# BRIEF
Scan the listing below. Copy each line that contains "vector".

★ ★ ★ ★

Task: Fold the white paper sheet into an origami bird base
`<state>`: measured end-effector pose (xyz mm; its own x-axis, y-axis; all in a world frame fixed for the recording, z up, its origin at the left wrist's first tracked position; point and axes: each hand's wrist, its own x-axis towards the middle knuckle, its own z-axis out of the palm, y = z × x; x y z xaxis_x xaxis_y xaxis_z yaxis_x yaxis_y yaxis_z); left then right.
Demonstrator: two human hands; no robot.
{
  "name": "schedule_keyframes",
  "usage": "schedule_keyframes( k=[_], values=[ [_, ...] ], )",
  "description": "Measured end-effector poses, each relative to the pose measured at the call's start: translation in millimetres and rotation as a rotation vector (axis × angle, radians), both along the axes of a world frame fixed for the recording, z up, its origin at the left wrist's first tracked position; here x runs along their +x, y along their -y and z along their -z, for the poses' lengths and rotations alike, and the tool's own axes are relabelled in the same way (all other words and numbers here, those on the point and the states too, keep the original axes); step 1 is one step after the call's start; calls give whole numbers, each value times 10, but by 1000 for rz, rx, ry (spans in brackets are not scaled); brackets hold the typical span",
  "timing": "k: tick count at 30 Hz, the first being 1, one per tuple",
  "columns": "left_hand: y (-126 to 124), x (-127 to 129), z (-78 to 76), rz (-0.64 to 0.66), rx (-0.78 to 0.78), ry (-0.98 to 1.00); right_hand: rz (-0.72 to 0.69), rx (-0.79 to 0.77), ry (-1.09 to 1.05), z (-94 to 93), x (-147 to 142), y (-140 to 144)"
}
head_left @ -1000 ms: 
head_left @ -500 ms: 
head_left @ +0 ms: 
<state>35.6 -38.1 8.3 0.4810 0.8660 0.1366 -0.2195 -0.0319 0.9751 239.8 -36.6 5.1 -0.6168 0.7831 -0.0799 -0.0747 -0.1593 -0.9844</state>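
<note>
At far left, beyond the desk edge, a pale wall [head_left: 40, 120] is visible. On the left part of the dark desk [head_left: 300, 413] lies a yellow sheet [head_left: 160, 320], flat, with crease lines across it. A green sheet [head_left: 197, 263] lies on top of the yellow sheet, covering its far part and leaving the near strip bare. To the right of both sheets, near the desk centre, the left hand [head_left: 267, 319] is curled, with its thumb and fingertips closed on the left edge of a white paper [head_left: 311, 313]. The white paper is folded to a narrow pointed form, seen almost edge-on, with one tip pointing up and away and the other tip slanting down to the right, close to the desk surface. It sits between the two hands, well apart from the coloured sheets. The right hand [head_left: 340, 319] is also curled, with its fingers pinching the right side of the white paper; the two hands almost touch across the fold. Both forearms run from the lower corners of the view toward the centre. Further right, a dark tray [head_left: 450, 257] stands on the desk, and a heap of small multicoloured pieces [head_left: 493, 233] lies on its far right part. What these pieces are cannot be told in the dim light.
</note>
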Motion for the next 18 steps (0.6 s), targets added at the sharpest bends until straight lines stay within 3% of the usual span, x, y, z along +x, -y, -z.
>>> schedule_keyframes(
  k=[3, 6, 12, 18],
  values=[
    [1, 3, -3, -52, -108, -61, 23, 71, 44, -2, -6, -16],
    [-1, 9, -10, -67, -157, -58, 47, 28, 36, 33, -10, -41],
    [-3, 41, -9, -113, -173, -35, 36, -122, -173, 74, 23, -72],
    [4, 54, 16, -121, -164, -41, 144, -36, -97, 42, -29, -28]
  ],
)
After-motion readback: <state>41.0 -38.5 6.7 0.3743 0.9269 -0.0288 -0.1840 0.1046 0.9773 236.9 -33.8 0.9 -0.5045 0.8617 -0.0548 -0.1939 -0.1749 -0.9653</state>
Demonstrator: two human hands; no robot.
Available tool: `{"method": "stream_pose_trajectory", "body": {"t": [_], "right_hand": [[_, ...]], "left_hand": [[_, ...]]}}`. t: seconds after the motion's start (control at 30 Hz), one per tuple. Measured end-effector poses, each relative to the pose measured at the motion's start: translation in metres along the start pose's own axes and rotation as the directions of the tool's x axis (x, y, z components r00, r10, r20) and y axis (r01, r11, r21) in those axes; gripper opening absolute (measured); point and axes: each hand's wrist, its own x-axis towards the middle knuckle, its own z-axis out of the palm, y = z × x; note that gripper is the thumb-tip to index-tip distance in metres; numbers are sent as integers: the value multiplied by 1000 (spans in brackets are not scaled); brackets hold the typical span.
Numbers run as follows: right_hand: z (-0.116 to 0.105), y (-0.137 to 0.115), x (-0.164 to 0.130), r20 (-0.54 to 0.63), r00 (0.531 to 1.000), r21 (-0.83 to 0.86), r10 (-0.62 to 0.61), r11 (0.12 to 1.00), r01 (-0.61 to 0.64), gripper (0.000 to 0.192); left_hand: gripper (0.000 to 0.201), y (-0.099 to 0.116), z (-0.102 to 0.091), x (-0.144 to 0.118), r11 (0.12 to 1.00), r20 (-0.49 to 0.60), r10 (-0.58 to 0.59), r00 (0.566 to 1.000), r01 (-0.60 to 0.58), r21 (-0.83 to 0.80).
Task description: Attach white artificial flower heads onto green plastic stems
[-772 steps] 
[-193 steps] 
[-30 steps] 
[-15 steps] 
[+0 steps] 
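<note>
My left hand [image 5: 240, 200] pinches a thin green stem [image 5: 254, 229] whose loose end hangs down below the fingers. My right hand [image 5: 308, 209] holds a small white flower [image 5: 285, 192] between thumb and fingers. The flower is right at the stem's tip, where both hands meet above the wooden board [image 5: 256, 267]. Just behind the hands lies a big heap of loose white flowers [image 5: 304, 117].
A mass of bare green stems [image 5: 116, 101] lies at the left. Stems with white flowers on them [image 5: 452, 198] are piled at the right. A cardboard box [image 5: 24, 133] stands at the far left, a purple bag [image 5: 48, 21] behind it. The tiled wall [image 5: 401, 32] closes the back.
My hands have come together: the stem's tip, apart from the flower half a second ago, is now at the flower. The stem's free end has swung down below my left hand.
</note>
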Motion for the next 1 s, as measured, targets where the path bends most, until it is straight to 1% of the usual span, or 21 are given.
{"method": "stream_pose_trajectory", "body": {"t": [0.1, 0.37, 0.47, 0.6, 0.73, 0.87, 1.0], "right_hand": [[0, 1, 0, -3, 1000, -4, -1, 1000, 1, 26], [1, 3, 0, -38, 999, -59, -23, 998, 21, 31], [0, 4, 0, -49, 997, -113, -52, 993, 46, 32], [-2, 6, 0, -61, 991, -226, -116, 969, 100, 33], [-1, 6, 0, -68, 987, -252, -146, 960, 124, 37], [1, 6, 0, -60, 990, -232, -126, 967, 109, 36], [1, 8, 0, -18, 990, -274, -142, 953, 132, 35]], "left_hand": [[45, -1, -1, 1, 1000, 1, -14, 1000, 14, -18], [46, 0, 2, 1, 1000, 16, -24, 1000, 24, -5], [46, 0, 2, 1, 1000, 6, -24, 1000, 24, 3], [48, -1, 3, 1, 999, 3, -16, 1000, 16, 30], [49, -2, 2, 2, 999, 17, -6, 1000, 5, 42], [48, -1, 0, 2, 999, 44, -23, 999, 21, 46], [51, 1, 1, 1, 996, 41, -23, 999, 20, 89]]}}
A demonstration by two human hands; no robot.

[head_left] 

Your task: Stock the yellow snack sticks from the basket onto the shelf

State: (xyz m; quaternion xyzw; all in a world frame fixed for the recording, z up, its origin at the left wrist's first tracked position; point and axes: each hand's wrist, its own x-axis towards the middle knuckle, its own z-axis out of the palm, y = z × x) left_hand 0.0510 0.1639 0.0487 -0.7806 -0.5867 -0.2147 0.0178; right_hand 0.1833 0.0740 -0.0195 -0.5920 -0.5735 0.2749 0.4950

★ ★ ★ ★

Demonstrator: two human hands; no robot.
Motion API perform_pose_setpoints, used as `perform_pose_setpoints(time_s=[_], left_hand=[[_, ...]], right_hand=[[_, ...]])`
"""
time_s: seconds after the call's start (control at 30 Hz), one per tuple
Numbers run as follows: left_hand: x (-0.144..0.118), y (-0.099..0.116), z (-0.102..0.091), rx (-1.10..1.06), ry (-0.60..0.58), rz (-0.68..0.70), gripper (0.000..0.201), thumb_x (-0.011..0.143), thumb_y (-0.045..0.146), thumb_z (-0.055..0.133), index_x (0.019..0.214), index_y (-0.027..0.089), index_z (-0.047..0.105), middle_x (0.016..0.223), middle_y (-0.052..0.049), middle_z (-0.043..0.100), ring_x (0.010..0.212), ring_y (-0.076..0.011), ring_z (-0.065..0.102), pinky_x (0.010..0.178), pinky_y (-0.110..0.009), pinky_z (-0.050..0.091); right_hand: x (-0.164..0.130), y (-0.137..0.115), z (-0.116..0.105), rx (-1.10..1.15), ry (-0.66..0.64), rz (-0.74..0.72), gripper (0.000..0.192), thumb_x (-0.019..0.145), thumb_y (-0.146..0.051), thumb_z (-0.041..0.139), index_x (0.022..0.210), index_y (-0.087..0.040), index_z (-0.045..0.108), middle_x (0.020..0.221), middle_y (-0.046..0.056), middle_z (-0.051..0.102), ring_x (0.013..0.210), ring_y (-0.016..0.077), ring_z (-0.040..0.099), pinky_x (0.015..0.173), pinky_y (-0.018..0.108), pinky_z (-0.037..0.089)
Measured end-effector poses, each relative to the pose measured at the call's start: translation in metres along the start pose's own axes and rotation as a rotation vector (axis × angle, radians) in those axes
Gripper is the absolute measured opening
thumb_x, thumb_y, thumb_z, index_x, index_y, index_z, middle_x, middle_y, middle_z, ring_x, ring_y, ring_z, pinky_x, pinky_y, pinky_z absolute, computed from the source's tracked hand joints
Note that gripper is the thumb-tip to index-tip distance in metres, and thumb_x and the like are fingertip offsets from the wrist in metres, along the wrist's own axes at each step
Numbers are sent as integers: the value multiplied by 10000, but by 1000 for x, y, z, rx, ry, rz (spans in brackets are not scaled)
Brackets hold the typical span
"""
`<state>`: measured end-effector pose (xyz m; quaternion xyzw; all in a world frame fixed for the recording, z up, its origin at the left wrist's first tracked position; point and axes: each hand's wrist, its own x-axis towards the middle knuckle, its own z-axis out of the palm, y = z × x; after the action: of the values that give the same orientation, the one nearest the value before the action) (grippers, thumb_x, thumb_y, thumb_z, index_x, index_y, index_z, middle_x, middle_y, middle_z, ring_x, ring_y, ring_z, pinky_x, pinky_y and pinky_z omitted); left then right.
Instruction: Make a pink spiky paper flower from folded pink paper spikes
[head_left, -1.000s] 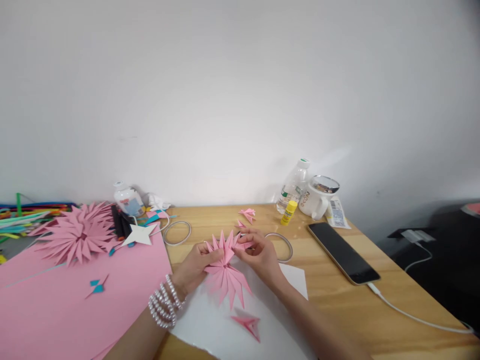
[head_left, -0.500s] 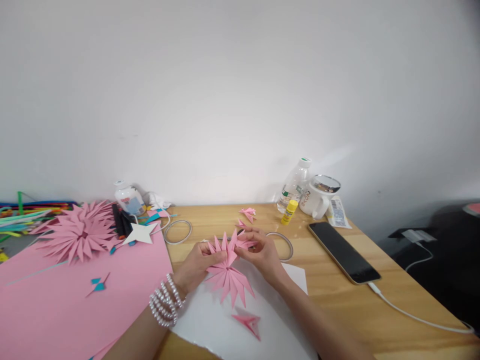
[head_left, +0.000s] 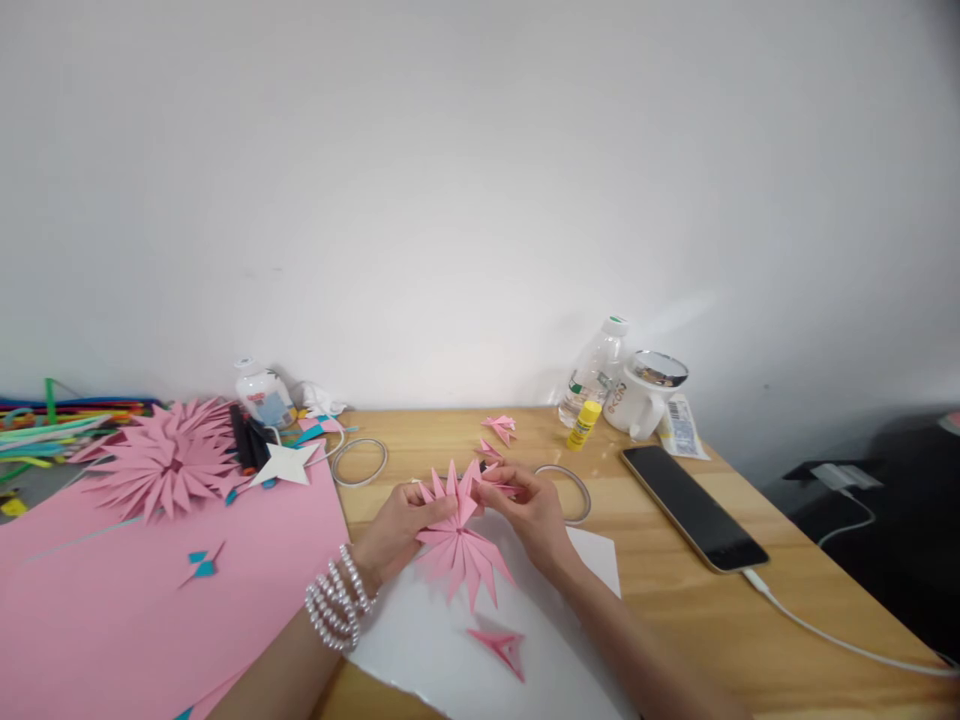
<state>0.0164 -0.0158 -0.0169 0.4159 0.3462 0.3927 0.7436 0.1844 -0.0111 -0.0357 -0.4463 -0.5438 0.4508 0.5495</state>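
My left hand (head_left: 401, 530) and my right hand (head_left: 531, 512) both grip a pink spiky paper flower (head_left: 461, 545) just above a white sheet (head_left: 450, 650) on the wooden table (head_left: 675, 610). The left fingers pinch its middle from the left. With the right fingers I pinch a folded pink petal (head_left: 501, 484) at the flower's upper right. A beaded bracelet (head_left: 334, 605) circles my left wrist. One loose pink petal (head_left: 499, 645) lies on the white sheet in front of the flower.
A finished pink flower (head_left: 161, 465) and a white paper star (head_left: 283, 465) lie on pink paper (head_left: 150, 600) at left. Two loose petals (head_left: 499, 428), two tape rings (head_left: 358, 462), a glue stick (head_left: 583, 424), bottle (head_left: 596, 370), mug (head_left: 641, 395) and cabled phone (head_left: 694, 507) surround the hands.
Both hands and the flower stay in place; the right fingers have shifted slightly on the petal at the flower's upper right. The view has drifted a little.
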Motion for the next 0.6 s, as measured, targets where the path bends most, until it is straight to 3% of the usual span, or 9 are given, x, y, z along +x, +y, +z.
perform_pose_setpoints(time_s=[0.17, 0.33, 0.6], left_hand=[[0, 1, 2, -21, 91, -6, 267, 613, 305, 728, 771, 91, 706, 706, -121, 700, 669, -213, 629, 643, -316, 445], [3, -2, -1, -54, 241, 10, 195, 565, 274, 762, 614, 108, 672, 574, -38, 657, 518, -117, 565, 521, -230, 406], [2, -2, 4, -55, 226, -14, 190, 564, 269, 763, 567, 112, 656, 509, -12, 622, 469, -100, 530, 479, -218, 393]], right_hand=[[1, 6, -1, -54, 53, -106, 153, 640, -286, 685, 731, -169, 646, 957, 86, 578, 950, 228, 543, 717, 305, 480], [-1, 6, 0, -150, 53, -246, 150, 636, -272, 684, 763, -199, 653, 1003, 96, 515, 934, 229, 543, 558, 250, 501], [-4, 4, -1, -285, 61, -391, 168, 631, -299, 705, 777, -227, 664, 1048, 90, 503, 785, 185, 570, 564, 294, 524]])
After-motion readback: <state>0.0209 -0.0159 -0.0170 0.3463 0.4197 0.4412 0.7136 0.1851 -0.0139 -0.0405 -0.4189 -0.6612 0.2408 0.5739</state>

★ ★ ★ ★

# ANSWER SECTION
  "description": "Measured end-effector poses, each relative to the pose measured at the call's start: translation in millimetres and rotation as a rotation vector (axis × angle, radians), both along the axes of a world frame fixed for the recording, z up, its origin at the left wrist's first tracked position; here x runs along their +x, y along their -y and z along their -z, for the poses' lengths and rotations alike, and the tool's own axes are relabelled in the same way (all other words and numbers here, those on the point and the states too, keep the original axes); step 1 is one step after the call's start; calls give whole numbers, each value times 10, but by 1000 for rz, rx, ry (spans in brackets are not scaled); brackets hold the typical span",
Measured end-effector poses, each relative to the pose measured at the call's start: translation in metres along the start pose's own axes and rotation as a rotation vector (axis × angle, radians) in those axes

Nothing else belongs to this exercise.